During Stop the Church, five thousand people protested Cardinal John O’Connor’s public stand against AIDS education and condom distribution and the church’s opposition to abortion. Most of these people formed a huge crowd outside the church. They tried to block access to the building and in many ways succeeded. Pose doesn’t show them, but they were a pivotal part of the protest.
The action inside the church unfolded much the way it’s shown on the show. Cops did not wear PPE, like in Pose. However, it’s a fair representation of the general attitude toward ACT UP activists. Queer people were treated like HIV carriers and generally stigmatized.
Cardinal O’Connor was not surprised, as in Pose. The church was expecting the demonstration.

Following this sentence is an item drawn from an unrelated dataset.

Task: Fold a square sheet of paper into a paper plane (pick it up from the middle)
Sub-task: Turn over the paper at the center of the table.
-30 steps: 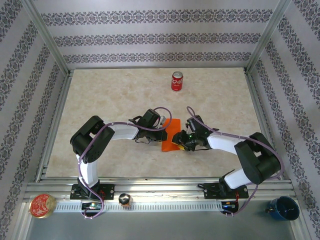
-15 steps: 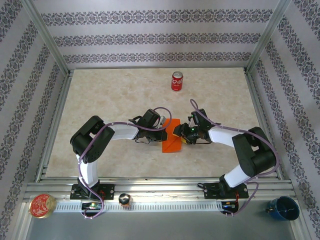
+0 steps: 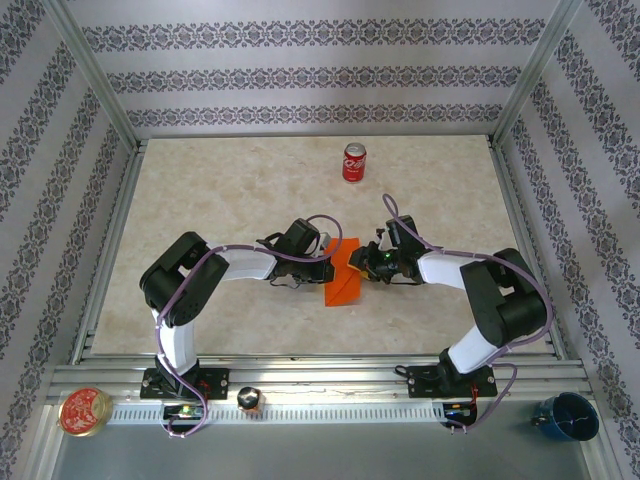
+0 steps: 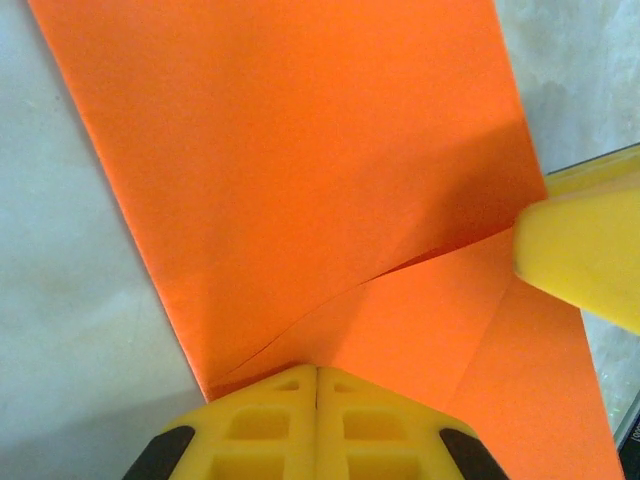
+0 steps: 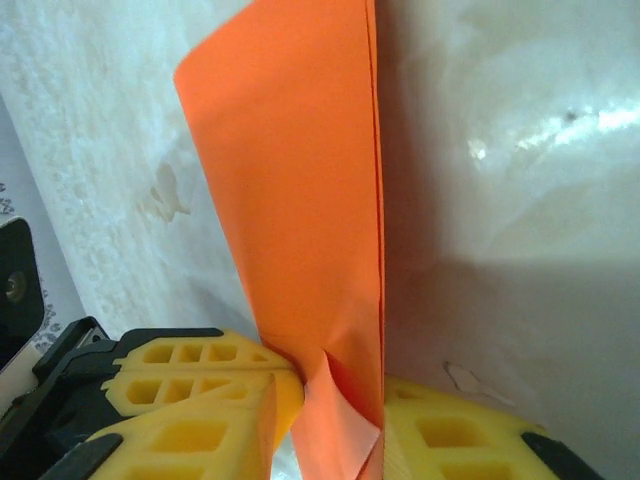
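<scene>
Since your right claw [image 5: 330,390] has shifted up to straddle the right edge of the square sheet of paper [image 3: 343,285] at frame centre, a fold looks close; whether it grips, I cannot tell; your left claw [image 4: 316,375], pressed together, pins the sheet.

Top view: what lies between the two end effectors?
The orange paper, between the left end effector and right end effector, in the top view.

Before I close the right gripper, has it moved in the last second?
Yes. In the top view the right gripper has shifted toward the far side of the table, closer to the soda can, and sits beside the orange paper.
</scene>
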You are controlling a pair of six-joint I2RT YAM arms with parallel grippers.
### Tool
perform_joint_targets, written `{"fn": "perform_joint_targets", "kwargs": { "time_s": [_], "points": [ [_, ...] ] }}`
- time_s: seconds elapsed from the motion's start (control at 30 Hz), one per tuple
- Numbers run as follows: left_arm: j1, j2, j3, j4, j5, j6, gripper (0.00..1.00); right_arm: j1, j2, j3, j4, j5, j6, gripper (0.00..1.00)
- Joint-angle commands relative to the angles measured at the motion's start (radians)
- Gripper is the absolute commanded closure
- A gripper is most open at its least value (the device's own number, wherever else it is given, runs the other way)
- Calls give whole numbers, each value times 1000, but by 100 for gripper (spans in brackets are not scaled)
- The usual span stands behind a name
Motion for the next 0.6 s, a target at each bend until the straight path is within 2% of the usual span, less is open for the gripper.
{"fn": "perform_joint_targets", "kwargs": {
  "time_s": [0.0,0.13,0.3,0.47,0.57],
  "points": [
    [4,-21,-23,0,0,-17,94,-13,34,-19,65,-30,-3,75],
    [4,-35,-35,16,0,-29,92,-18,49,-28,93,-43,0,83],
    [3,-103,-66,54,-18,-49,85,-19,36,-30,105,-68,-11,100],
    [2,-262,-111,54,-118,-31,67,-18,-50,7,-1,-56,-83,100],
    [4,-371,-145,22,-206,-1,59,-6,-137,61,-160,32,-180,100]
  ]
}}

He had ice water in his veins and he just kept right on going with mass. Then he published an editorial calling the protest “blasphemy.”
111 people were arrested, just like Pray Tell mentions.
[Image: Senator Jesse Helm’s house covered in a condom]
Covering a house in a condom
The wonderful thing about Pose is that whenever I’ve said to myself that some detail can’t possibly be historically accurate, it is.
ACT UP activists did cover a house in a condom, just like Lulu, Damon, and Ricky, and you can watch them do it. In real life, the house in question belonged to Senator Jesse Helms. Activists raised the condom for about an hour. There really was a neighbor who began arguing with the activists, just like in the series, but police were present the entire time and no one was arrested.
[Image: Blanca and Angel at the beach]
The iconic beach scene
In one of the sweetest episodes in the series, Blanca, Elektra, Lulu and Angel take a girl’s trip to the beach. This episode doesn’t reference a specific event, but it does resemble the timeless beach scene in Paris is Burning. I’m not sure that this call-back is intentional, but in light of the care taken with the rest of the series, I believe it was.
Pose does trans and queer people proud for so many reasons, including its historical accuracy. It’s delightful to watch such a loving tribute to our history.